WORK INSTRUCTIONS:
Output every line below exactly, please, omitting pictures.

DATA BLOCK:
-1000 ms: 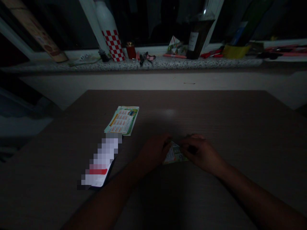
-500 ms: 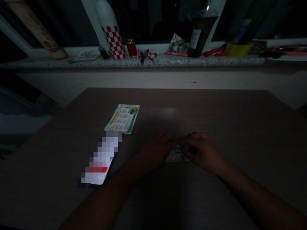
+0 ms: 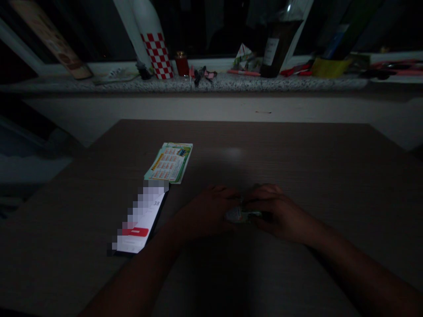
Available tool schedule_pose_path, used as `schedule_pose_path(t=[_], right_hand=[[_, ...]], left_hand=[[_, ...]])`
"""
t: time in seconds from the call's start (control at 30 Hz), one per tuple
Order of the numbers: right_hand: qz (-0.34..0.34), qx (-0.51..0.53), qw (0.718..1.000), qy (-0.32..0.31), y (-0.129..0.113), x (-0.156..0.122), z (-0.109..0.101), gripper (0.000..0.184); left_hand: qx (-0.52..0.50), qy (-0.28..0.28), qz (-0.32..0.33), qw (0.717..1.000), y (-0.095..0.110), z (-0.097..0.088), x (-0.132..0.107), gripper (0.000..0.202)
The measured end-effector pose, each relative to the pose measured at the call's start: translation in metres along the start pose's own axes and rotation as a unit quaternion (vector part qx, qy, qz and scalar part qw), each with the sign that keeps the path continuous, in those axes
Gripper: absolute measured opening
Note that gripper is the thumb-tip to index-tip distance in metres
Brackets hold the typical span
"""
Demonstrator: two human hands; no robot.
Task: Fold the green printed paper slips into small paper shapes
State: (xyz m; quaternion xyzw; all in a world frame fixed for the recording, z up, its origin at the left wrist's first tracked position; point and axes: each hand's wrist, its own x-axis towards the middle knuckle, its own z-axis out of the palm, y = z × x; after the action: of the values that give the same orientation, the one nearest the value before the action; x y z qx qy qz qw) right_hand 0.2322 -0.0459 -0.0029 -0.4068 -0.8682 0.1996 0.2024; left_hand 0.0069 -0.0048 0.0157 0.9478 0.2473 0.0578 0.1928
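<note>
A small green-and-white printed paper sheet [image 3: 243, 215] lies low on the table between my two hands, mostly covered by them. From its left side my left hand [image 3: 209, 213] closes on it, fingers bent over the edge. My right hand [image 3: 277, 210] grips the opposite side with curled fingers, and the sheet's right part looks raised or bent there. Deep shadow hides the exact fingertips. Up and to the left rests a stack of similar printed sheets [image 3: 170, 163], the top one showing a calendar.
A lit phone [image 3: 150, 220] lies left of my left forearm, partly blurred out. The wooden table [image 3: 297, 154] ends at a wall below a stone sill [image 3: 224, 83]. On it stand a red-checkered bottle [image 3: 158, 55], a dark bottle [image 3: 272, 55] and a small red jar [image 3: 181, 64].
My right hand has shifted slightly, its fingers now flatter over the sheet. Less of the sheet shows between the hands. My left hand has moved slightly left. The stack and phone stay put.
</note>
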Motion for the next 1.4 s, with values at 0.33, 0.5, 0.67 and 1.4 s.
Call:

EXPECTED ANSWER:
-1000 ms: 
-500 ms: 
+0 ms: 
Available tool schedule_pose_path, used as `schedule_pose_path(t=[_], right_hand=[[_, ...]], left_hand=[[_, ...]])`
"""
t: time in seconds from the call's start (control at 30 Hz), one per tuple
Order of the numbers: right_hand: qz (-0.34..0.34), qx (-0.51..0.53), qw (0.718..1.000), qy (-0.32..0.31), y (-0.129..0.113), x (-0.156..0.122), z (-0.109..0.101), gripper (0.000..0.184); left_hand: qx (-0.52..0.50), qy (-0.28..0.28), qz (-0.32..0.33), qw (0.717..1.000), y (-0.095..0.110), z (-0.097..0.088), x (-0.132..0.107), gripper (0.000..0.202)
The measured end-effector pose, each relative to the pose measured at the call's start: translation in metres along the start pose's own axes and rotation as a unit quaternion (vector part qx, qy, qz and scalar part qw), each with the sign that keeps the path continuous, in those axes
Gripper: absolute measured opening
Note that gripper is the thumb-tip to index-tip distance in metres
Brackets hold the typical span
"""
Demonstrator: two human hands; no robot.
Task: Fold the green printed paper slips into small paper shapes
State: (xyz m; quaternion xyzw; all in a world frame fixed for the recording, z up, its origin at the left wrist's first tracked position; point and axes: each hand's wrist, its own x-axis towards the middle knuckle, its own z-axis out of the palm, y = z × x; after the action: of the values that give the same orientation, the one nearest the value before the action; x y z qx qy qz qw) right_hand 0.2322 -0.0459 -0.0029 -0.4068 -0.8682 0.1996 0.2024; left_hand 0.0069 -0.0048 0.0157 0.9478 0.2473 0.0578 0.1928
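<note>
A small green-and-white printed paper sheet [image 3: 243, 215] lies low on the table between my two hands, mostly covered by them. From its left side my left hand [image 3: 209, 213] closes on it, fingers bent over the edge. My right hand [image 3: 277, 210] grips the opposite side with curled fingers, and the sheet's right part looks raised or bent there. Deep shadow hides the exact fingertips. Up and to the left rests a stack of similar printed sheets [image 3: 170, 163], the top one showing a calendar.
A lit phone [image 3: 150, 220] lies left of my left forearm, partly blurred out. The wooden table [image 3: 297, 154] ends at a wall below a stone sill [image 3: 224, 83]. On it stand a red-checkered bottle [image 3: 158, 55], a dark bottle [image 3: 272, 55] and a small red jar [image 3: 181, 64].
My right hand has shifted slightly, its fingers now flatter over the sheet. Less of the sheet shows between the hands. My left hand has moved slightly left. The stack and phone stay put.
</note>
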Motion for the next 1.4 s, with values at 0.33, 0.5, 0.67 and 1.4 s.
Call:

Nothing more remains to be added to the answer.